Now, if you’re not worried that you’re going to die next week, you have to write that mission statement. Because if you don’t, you will not have an enemy and if you don’t have an enemy, then you’re going to turn on each other. That’s the way human nature works. You go to individualism, individuals begin to fight over scarce resources in the family, and the family starts to fall apart. So, that’s kind of what … Going back to the original quote that Nathan called out from the podcast to create really powerful family bonds is to need to need each other.
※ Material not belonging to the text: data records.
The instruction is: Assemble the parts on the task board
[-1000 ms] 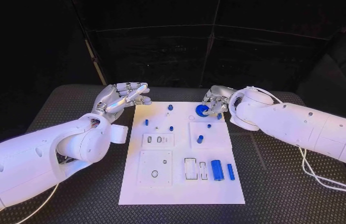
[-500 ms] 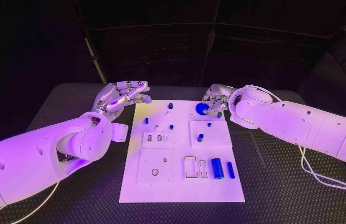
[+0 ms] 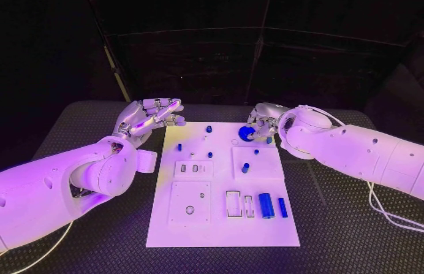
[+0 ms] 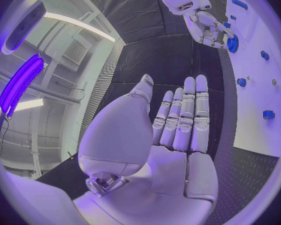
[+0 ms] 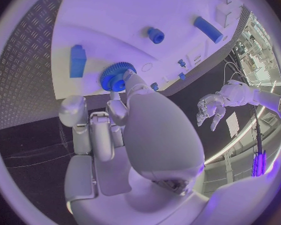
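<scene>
A blue gear [image 3: 247, 132] is pinched by the right hand [image 3: 262, 124] over the board's [image 3: 221, 225] far edge; the left hand [image 3: 148, 118] is held flat, holding nothing.

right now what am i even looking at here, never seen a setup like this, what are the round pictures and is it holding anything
This is a two-armed robot at a black table. The square picture looks down from its head; each round picture comes from a camera at a wrist, behind that arm's own hand. In the middle lies a white task board with small blue parts on it, such as a blue cylinder. The right hand has its fingers on a blue gear at the board's far end. The left hand is beside the board, fingers straight, holding nothing.
</scene>
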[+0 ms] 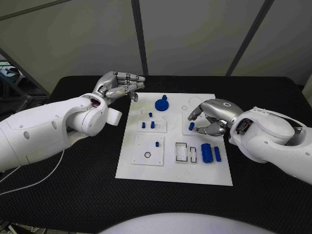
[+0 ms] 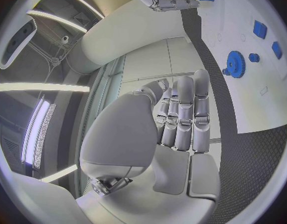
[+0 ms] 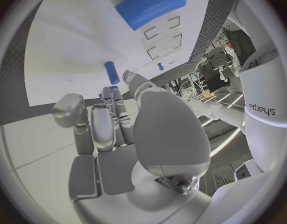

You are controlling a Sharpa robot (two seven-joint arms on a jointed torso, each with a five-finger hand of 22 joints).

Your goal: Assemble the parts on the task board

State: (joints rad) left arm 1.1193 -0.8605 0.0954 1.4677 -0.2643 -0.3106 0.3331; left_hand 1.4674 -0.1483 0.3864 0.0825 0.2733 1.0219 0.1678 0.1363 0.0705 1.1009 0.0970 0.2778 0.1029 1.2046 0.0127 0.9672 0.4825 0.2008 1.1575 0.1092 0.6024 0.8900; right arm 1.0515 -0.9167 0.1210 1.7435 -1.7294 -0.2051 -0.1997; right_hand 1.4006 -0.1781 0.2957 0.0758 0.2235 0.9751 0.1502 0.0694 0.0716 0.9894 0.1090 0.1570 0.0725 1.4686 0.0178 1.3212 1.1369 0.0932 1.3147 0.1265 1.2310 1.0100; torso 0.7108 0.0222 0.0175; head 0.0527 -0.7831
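Note:
The white task board lies mid-table. My left hand hovers over its far left corner, fingers curled in with nothing in them, as the left wrist view also shows. My right hand is low over the board's right side. Thumb and fingertips close round the near end of a small blue peg at a raised white block. A blue gear sits at the far middle. Two blue cylinders lie near the right edge, the larger one beside two rectangular slots.
Small blue pieces stand on a block left of centre, with another peg and a black ring on the near-left block. The black table stretches all round the board. A white cable trails under my left arm.

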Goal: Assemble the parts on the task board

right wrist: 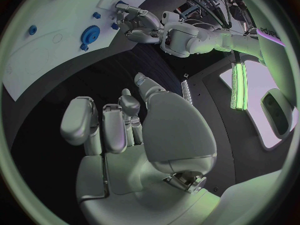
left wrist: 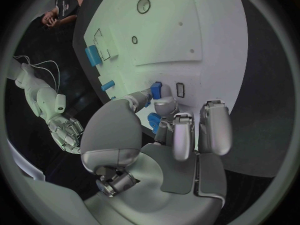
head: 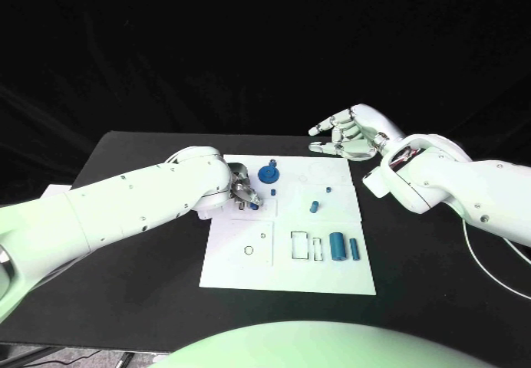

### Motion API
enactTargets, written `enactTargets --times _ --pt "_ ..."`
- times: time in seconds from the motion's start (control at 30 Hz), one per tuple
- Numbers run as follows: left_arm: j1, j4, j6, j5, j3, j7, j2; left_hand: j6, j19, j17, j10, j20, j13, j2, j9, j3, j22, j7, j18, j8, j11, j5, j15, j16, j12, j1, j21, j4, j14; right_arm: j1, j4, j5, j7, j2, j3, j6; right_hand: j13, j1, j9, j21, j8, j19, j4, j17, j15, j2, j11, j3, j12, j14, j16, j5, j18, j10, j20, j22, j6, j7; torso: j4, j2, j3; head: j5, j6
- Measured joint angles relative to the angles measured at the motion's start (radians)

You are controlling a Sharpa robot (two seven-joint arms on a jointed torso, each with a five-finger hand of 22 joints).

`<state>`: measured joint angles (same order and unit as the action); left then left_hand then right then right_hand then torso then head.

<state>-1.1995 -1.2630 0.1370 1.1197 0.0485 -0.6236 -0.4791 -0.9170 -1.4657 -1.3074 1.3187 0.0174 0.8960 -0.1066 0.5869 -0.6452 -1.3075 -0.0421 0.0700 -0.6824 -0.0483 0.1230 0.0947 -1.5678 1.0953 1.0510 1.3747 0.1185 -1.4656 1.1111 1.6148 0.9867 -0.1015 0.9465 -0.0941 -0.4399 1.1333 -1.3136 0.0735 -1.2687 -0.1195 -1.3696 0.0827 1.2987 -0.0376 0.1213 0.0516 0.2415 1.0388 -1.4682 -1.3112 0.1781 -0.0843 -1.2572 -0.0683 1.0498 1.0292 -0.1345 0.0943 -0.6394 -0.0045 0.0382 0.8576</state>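
Your left hand (head: 245, 193) sits low over the white board (head: 290, 268), near its left edge, pinching a small blue part (left wrist: 155, 90) between thumb and fingertips right at the board surface. Your right hand (head: 345, 132) hovers off the board's far right corner above the black table (head: 133, 253), fingers loosely curled and holding nothing. A blue gear (head: 269, 173) stands on the board just beyond your left hand, and two blue cylinders (head: 344, 247) lie near the right edge.

My left hand (head: 245, 193) is lowered with its fingers (left wrist: 182, 135) curled in. My right hand (head: 348, 132) hovers raised, fingers loosely spread, holding nothing.
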Motion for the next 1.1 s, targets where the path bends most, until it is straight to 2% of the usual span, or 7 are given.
enactTargets --times 0.33,0.4,0.47,0.53,0.63,0.8,1.1 --pt "-0.001 0.010 0.008 -0.005 -0.001 -0.002 0.007 -0.005 -0.003 0.000 0.000 -0.003 0.007 0.005 -0.005 0.000 0.000 -0.002 0.000 0.000 0.000 0.000 0.000 0.000 0.005 0.004 0.004 -0.009 0.000 0.000 0.001 0.000 0.000 0.001 0.000 0.003 0.000 0.000 0.000 0.000 0.000 0.000 0.000 0.000 0.000 0.000 0.000 0.000 0.000 0.000 0.000 0.000 0.000 0.000 0.000 0.000 0.000 0.000 0.0001 0.000 0.0003 0.002 0.001" --pt "-0.001 0.012 0.009 -0.006 -0.001 -0.002 0.008 -0.009 -0.003 0.000 0.006 -0.003 0.011 0.012 -0.007 0.011 0.000 -0.006 0.000 0.002 0.002 0.000 0.000 0.000 0.008 -0.003 0.004 0.002 0.000 0.000 0.001 0.000 0.000 0.001 0.000 0.003 0.000 0.000 0.000 0.000 0.000 0.000 0.000 0.000 0.000 0.000 0.000 0.000 0.000 0.000 0.000 0.000 0.000 0.000 0.000 0.000 0.000 0.000 0.0003 0.000 0.0003 0.002 0.001" --pt "-0.001 0.015 0.012 -0.007 0.000 -0.002 0.009 -0.034 -0.003 0.000 0.014 -0.003 0.015 0.022 -0.010 0.050 0.000 0.005 0.000 0.002 -0.002 0.000 0.000 0.000 0.009 -0.028 0.004 0.032 0.000 0.000 0.001 0.000 0.000 0.001 0.000 0.003 0.000 0.000 0.000 0.004 0.000 0.000 0.001 -0.001 0.000 0.000 0.000 -0.001 0.000 0.000 0.000 0.000 0.000 0.000 0.000 -0.002 0.000 0.000 0.0005 0.000 0.0004 0.002 0.001" --pt "0.002 0.018 0.016 -0.008 0.002 -0.003 0.009 -0.059 -0.003 0.000 0.018 -0.003 0.017 0.010 -0.012 0.092 0.000 0.027 0.000 0.000 -0.004 0.000 0.000 0.000 0.012 -0.065 0.004 0.058 0.000 0.000 0.001 0.000 0.000 0.002 0.000 0.004 -0.001 0.000 0.000 0.004 0.000 0.000 0.003 -0.001 0.000 0.000 -0.002 -0.003 0.000 0.000 0.000 0.000 0.000 0.002 0.000 -0.003 0.000 0.000 0.0007 0.000 0.0006 0.002 0.001" --pt "0.003 0.021 0.020 -0.010 0.003 -0.004 0.008 -0.064 -0.003 0.000 0.018 -0.003 0.018 -0.010 -0.019 0.152 0.000 0.029 0.000 0.008 -0.004 -0.002 0.000 0.000 0.012 -0.099 0.004 0.088 0.000 0.000 0.001 0.000 0.000 0.002 0.000 0.004 -0.001 0.003 0.000 0.004 0.000 0.000 0.003 -0.001 0.000 -0.003 -0.004 -0.006 0.000 0.000 0.004 0.000 0.000 0.004 0.000 -0.003 0.000 0.000 0.0007 0.000 0.0006 0.003 0.001" --pt "0.003 0.021 0.022 -0.012 0.002 -0.004 0.003 -0.064 -0.003 0.000 0.018 -0.003 0.022 -0.018 -0.028 0.236 0.000 0.028 0.000 0.012 -0.004 -0.002 0.000 0.000 0.012 -0.118 0.008 0.122 0.000 0.000 0.001 0.000 0.000 0.003 0.000 0.005 -0.001 0.004 0.000 0.004 0.000 0.000 0.004 -0.001 0.000 -0.004 -0.004 -0.010 0.000 0.000 0.004 0.000 0.000 0.004 0.000 -0.003 0.000 0.000 0.0007 0.000 -0.0001 0.004 0.000" --pt "0.004 0.008 0.018 -0.013 -0.004 -0.007 -0.022 -0.073 0.001 0.000 0.018 -0.007 0.028 -0.011 -0.039 0.369 0.000 0.030 0.000 0.021 -0.004 -0.008 0.007 0.000 0.018 -0.126 0.008 0.170 0.000 0.000 -0.001 0.000 0.001 0.003 0.000 0.005 -0.005 0.004 0.000 0.008 0.000 0.000 0.007 -0.001 0.000 -0.004 -0.004 -0.013 -0.006 0.000 0.004 0.000 0.000 0.004 0.000 -0.008 0.000 0.000 0.0008 0.000 -0.0008 0.006 -0.002"
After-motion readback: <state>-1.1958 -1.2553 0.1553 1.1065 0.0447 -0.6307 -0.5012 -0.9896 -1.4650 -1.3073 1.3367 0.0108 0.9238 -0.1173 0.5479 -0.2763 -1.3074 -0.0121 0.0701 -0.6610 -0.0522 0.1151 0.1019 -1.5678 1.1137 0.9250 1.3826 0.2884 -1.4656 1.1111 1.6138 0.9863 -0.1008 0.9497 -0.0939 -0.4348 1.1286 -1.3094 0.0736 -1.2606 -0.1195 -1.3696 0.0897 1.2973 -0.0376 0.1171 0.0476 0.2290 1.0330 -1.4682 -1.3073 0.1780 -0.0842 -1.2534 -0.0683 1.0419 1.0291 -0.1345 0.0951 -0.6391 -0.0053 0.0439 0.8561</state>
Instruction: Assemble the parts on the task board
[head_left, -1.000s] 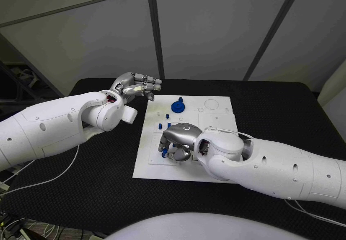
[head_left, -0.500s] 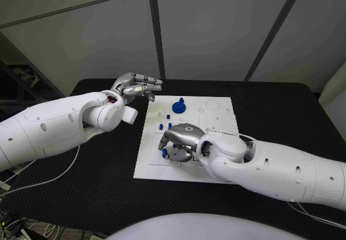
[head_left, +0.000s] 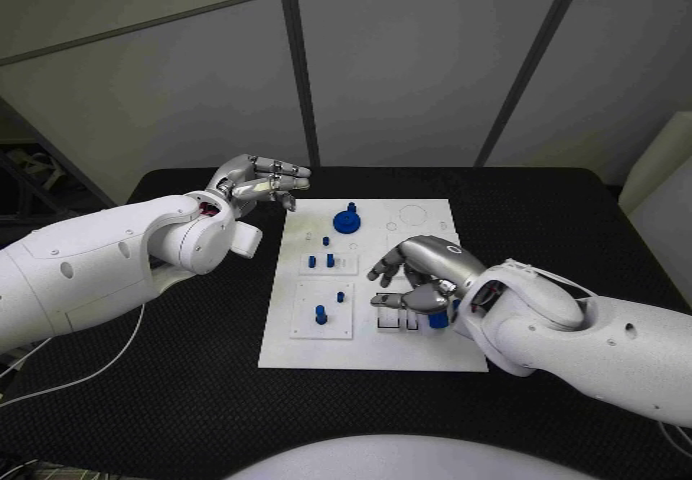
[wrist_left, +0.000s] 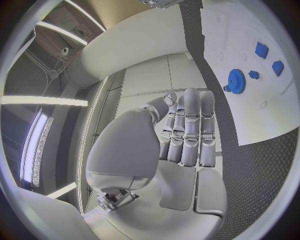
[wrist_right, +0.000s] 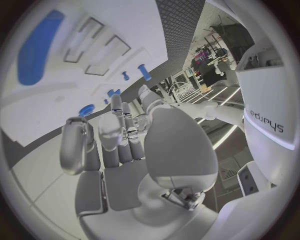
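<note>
Two robot hands flank the task board (head_left: 433, 345): the left robot hand (head_left: 261, 180) curled on nothing beyond its far-left corner, the right robot hand (head_left: 418, 280) pinching a blue part (head_left: 437, 320) above its near-right slots, seemingly to seat it

Lettering on white body panel, right wrist view: small dark printed characters stand on the robot's white casing (wrist_right: 270, 120) at the circle's rim; they look like a short lower-case word, but the fisheye bend leaves them unreadable.
Task board (head_left: 426, 350): no readable text, numbers or signs.
Arms and hands: no readable marking.
</note>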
You need to need each other. And that means there’s got to be a sense that I’m better off cooperating with my brother, sister, mom, dad, grandpa, grandma, son, daughter, I’m better off, we’re better off working together because the enemy that we’re fighting is powerful enough to be worthy of the collective action of the entire family. And if you don’t have an enemy that is big enough to be worthy or to need the collective action of the family, then the family is going to start to break down into its individual parts.